Copertina di "Lavori forzati"

Soggetto e sceneggiatura: Giovanni Di Gregorio
Disegni: Maurizio Di Vincenzo

Prima fu la volta di Cose dell’altro mondo, con una critica ai moderni giochi tecnologici rei di distruggere l’inventiva dei nostri ragazzi, poi toccò Il re delle mosche ed alla sua denuncia dei baronati universitari e poi, ancora, con Il persecutore, si passò alla tanto odiata burocrazia. Ora, invece, è la volta del lavoro in nero, dello sfruttamento degli extracomunitari.
Nuovamente, ma senza riuscire però nemmeno lontanamente ad avvicinarsi all’ottima prove de Il persecutore, Giovanni Di Gregorio porta in scena una storia atta a sostenere la solita critica sociale di fondo, verso la cui realizzazione piegare l’intera trama. Ed è proprio questa ricerca spasmodica del voler a tutti i costi inserire un importante messaggio nelle sue sceneggiature che non gli permette forse di dedicare, in qualche caso, una maggior attenzione all’intreccio narrativo, di ben equilibrare tutti quegli ingredienti necessari per dar vita ad un prodotto capace di appassionare realmente il lettore.
Lavori forzati finisce così per appiattarsi in un sonnolento svolgimento, il cui traguardo, quel mistero, chiave di quanto sta al London Clipperaccadendo, diventa ben chiaro molto prima della rivelazione finale. La storia si deforma in una sterile ennesima riflessione sulla malfunzionante società di oggi,  inclinata dalla retorica ed indebolita dalla ripetitività del fine digregoriano.
Anche perché Lavori forzati è una storia senza scossoni, nessun cambio di inquadrature o introduzione di nuovi personaggi, nè colpi di scena atti a spezzare il continuum narrativo e fornire, così, dinamicità al racconto. Ogni frase, ogni gesto ed ogni inquadratura è tutto un lento spingere i personaggi verso il centro del piano fantasma, verso la conclusione e quindi la denuncia dell’ennesimo cancro della società.
Il contorno però c’è. Caratteristica essenziale della scrittura di Di Gregorio è il ricorrere ad una dimensione estremamente fantastica e surreale all’interno della quale movimentare le proprie sceneggiature.

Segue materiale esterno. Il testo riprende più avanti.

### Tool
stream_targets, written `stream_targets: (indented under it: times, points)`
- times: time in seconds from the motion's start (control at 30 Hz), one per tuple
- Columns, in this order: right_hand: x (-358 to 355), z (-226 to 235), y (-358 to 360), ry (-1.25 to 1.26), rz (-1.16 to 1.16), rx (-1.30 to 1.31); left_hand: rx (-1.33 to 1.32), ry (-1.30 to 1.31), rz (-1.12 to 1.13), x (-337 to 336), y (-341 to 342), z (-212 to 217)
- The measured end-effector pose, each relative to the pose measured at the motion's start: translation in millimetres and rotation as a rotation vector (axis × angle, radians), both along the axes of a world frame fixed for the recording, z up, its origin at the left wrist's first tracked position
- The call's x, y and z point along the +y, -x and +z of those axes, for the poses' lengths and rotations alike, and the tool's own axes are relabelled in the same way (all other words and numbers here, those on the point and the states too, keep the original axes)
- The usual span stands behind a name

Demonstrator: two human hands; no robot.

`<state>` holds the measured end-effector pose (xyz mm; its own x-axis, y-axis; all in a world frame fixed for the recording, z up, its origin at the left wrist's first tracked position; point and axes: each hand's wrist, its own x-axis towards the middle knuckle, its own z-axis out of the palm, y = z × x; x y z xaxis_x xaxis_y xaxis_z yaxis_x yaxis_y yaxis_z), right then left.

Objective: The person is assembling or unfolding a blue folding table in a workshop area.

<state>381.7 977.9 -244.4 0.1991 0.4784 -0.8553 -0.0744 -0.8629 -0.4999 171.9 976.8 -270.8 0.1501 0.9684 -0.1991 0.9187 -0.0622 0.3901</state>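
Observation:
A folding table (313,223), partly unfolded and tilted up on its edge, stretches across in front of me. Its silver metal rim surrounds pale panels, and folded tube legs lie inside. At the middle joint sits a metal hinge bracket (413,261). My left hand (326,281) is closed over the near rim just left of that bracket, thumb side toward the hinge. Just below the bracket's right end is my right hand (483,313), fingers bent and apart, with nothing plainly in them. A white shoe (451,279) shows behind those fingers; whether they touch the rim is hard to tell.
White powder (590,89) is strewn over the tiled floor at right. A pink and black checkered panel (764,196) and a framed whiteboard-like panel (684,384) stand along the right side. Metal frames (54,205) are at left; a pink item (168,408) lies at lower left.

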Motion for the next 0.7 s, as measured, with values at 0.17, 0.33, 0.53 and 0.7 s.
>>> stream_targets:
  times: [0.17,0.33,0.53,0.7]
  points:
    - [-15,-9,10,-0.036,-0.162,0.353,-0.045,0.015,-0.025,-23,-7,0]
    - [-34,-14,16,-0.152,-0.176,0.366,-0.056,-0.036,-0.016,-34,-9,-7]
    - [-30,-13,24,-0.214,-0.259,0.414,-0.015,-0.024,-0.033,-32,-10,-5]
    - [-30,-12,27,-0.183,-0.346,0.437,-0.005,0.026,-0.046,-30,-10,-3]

Il Dylan Dog di Di Gregorio è una versione moderna dell’Alice di Lewis Carroll, il più delle volte catapultato in una maratonda di esseri bizzarri, mondi irreali ed avvenimenti incredibili che donano alle sue avventure un personale e riconoscibilissimo tocco d’autore.

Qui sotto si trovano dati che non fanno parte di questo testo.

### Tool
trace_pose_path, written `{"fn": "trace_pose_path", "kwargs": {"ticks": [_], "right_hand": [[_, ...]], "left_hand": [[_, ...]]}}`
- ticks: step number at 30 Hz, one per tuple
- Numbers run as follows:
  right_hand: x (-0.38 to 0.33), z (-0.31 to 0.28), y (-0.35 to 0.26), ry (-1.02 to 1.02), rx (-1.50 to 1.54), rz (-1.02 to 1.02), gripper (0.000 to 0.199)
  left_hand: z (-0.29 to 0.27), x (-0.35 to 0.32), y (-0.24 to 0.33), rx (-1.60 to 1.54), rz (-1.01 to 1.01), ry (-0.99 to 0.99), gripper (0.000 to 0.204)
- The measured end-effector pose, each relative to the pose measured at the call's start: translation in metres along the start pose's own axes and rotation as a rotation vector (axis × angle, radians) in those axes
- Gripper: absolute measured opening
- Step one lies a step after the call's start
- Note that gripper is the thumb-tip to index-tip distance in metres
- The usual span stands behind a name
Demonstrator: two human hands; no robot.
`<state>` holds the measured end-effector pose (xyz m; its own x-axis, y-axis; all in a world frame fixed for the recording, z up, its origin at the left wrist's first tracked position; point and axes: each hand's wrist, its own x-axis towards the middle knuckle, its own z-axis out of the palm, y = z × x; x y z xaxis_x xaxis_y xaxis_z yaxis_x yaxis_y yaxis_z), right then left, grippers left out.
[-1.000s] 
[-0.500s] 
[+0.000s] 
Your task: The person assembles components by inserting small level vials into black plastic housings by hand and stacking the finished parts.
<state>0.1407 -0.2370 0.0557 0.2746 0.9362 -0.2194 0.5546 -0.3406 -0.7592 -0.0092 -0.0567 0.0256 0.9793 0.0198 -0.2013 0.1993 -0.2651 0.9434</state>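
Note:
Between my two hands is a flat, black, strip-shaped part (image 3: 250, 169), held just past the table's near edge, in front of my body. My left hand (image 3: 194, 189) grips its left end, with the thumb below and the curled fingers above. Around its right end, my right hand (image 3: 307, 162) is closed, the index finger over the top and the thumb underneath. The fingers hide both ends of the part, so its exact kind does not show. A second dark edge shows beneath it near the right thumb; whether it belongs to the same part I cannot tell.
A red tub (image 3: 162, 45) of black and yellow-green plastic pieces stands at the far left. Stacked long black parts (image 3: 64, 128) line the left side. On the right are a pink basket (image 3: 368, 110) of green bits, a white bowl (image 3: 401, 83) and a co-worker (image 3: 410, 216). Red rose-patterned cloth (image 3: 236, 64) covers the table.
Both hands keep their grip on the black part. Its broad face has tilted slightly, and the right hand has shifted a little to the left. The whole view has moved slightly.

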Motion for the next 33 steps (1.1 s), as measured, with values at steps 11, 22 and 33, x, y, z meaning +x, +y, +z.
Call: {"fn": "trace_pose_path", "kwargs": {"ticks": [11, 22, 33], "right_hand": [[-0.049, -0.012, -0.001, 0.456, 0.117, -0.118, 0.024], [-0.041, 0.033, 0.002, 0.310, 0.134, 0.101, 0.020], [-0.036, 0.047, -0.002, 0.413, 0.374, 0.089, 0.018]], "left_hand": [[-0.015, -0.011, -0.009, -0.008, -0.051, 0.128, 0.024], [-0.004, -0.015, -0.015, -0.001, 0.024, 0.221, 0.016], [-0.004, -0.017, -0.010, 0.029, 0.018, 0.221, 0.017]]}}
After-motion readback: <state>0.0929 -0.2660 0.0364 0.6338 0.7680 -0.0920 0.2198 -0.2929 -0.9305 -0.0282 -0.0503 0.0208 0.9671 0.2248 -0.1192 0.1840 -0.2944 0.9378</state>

Ed infatti il tredicesimo piano, con le sue guardie tanto simili alle antiche divinità egizie mezze animali e mezze uomini incaricate di custodire un penoso e miserevole campo di lavori forzati la cui crudezza e disumanità non può che richiamare alla mente le agonie dei lager nazisti, diventa il perfetto teatro per la florida inventiva del giovane autore, fornendoci così un solido appiglio al quale aggrapparsi di fronte all’altrimenti desolante debolezza dell’albo.
Inutile precisare come la riuscita di tale fantasioso scenario debba anche (e soprattutto) essere riconoscente ai disegni di Maurizio Di Vincenzo, artista da tempo assente dalle scene bonelliane.

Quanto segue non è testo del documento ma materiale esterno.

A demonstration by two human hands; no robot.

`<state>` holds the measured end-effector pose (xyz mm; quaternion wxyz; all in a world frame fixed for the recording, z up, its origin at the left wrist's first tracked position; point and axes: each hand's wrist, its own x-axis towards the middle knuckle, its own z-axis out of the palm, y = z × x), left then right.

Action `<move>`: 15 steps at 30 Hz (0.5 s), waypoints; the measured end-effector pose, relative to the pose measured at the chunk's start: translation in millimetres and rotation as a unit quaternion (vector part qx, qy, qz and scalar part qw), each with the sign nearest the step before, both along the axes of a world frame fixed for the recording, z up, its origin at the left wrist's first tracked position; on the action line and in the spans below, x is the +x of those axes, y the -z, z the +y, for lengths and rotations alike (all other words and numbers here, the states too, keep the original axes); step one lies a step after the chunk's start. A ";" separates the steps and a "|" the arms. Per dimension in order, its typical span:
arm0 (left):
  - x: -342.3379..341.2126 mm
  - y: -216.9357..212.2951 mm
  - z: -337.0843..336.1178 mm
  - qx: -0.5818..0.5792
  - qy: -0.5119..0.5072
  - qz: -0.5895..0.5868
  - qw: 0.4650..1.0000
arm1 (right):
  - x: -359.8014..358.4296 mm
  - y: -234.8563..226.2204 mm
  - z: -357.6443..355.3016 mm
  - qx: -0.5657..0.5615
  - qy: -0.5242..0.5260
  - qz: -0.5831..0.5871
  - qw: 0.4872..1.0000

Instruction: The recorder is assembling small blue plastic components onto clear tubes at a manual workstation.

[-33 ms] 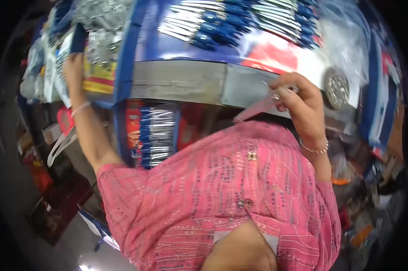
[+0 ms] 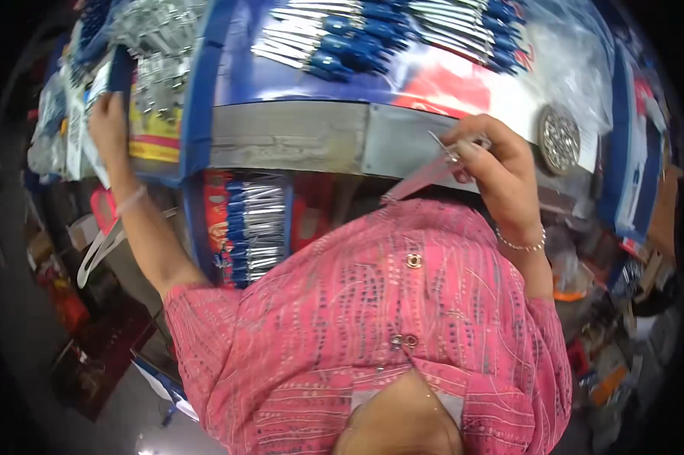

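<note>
My right hand (image 2: 505,163) is closed in front of my chest, pinching a narrow, see-through plastic bag (image 2: 425,180) that hangs down toward my shirt. A small shiny metal piece (image 2: 480,141) shows between the same fingers; its kind is unclear. At the far left, my left arm is stretched out. My left hand (image 2: 109,129) is closed beside a blue divider and a pale stack (image 2: 75,136), its fingertips partly hidden and blurred. Just right of that hand is a bin of loose silver metal pieces (image 2: 158,83).
Blue-handled tools with silver shafts (image 2: 334,49) lie in rows on the bench. A round dish of small metal parts (image 2: 560,140) stands right of my right hand. More blue-handled tools (image 2: 258,227) fill a lower compartment. Red-handled scissors (image 2: 103,212) hang below my left forearm.
The whole view has shifted slightly, so the bench and both hands appear a little further left. My right hand keeps its hold on the plastic bag.
</note>
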<state>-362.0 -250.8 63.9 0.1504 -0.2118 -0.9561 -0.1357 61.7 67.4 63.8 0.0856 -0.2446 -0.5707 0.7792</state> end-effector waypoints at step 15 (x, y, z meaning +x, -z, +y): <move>342.5 25.1 188.1 0.251 0.320 -0.678 0.612 | 38.0 22.8 18.8 0.066 0.061 0.012 0.996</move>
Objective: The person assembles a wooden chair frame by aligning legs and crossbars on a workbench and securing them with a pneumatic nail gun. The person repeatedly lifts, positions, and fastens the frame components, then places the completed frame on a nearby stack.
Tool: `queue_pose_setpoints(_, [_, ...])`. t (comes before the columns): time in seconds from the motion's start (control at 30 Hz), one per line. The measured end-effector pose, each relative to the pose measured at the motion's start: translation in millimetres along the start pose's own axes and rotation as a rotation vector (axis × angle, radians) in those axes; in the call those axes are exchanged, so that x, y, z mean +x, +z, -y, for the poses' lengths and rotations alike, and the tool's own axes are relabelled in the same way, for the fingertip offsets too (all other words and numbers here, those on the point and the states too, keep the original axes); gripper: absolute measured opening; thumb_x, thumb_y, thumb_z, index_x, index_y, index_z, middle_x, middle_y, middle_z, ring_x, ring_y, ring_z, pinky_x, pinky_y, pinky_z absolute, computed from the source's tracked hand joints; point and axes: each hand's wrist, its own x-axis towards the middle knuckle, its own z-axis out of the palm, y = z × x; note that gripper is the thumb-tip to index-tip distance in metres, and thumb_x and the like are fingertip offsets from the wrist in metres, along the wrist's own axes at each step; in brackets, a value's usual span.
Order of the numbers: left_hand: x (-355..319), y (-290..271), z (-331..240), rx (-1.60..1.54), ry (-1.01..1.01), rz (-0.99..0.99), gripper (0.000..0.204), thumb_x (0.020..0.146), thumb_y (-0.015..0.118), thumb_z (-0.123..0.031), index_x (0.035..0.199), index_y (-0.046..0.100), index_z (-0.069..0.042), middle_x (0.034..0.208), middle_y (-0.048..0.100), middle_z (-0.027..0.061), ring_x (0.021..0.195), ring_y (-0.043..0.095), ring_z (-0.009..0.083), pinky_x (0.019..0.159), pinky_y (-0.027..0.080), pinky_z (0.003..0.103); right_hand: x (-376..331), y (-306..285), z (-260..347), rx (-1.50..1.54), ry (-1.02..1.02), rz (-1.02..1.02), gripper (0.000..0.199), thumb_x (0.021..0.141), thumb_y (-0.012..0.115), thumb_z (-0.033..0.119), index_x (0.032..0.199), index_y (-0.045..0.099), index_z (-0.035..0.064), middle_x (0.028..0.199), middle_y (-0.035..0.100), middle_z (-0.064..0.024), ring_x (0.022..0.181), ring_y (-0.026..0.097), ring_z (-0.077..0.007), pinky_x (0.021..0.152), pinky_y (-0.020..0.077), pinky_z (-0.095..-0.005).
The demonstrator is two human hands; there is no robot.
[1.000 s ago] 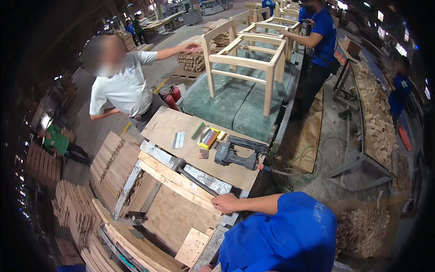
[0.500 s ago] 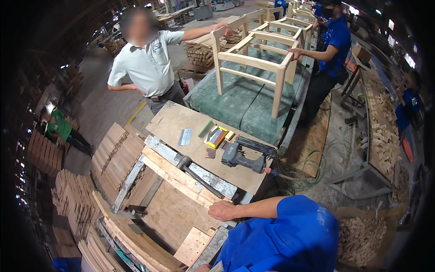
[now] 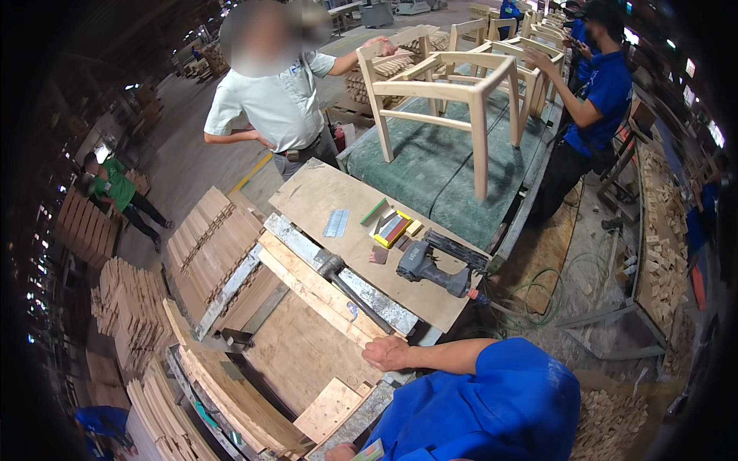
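Note:
My right hand point(image 3: 387, 353) is curled closed against the near end of a pale wooden strip point(image 3: 311, 288) on the workbench jig; what its fingers hold, if anything, is hidden. Just beyond the knuckles ends the dark handle of a hammer point(image 3: 332, 267), which lies along a worn metal rail point(image 3: 296, 240). Only a small part of my left hand point(image 3: 340, 452) shows at the lower edge, by a metal edge of the jig, its fingers not readable. A drilled wooden block point(image 3: 329, 411) sits between my hands on the plywood bed point(image 3: 296, 346).
A board point(image 3: 307, 188) holds a nail gun point(image 3: 434, 267) with its hose, an open yellow-and-green box point(image 3: 390, 227) and a nail strip point(image 3: 336, 223). Beyond, two people stand by wooden chair frames point(image 3: 430, 91) on a green table point(image 3: 407, 157). Wood stacks point(image 3: 134, 307) stand left.
My view has shifted slightly. The co-worker in blue has raised a hand from the nearest chair frame, which has turned a little. My right hand stays at the strip's end.

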Motion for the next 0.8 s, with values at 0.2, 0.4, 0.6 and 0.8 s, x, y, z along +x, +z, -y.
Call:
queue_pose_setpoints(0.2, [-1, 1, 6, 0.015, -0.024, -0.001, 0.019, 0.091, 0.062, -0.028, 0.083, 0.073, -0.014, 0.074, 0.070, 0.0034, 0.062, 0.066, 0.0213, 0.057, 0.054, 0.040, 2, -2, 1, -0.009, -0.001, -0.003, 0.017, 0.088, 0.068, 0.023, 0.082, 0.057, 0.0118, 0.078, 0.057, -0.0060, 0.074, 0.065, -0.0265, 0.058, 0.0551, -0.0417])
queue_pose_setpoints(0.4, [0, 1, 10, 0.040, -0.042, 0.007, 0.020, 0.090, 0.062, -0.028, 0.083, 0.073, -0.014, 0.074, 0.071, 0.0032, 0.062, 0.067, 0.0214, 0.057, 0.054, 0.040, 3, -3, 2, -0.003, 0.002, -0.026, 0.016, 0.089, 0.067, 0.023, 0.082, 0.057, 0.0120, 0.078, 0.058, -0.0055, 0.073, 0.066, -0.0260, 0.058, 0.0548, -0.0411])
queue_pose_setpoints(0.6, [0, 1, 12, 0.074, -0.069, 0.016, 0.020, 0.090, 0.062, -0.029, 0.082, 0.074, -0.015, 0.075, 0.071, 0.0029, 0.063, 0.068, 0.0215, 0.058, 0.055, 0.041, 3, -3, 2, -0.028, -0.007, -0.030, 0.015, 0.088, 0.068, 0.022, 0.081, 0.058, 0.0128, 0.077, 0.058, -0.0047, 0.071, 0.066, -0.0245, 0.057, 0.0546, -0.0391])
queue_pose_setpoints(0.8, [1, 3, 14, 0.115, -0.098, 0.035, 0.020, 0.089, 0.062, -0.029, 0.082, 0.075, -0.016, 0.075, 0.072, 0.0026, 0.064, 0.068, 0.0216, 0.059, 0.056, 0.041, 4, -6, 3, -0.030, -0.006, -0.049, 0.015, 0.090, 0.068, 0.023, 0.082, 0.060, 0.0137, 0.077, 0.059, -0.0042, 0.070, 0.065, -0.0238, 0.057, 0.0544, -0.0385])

Accanto agli spaventosi uomini-cobra, capaci di incutere più terrore di un centinaio di scene splatter messe insieme, è la capacità di trasformare in immagini sentimenti quali solitudine, rassegnazione e malinconia a rendere il lettore davvero partecipe del dramma che i malcapitati del tredicesimo piano sono costretti a vivere.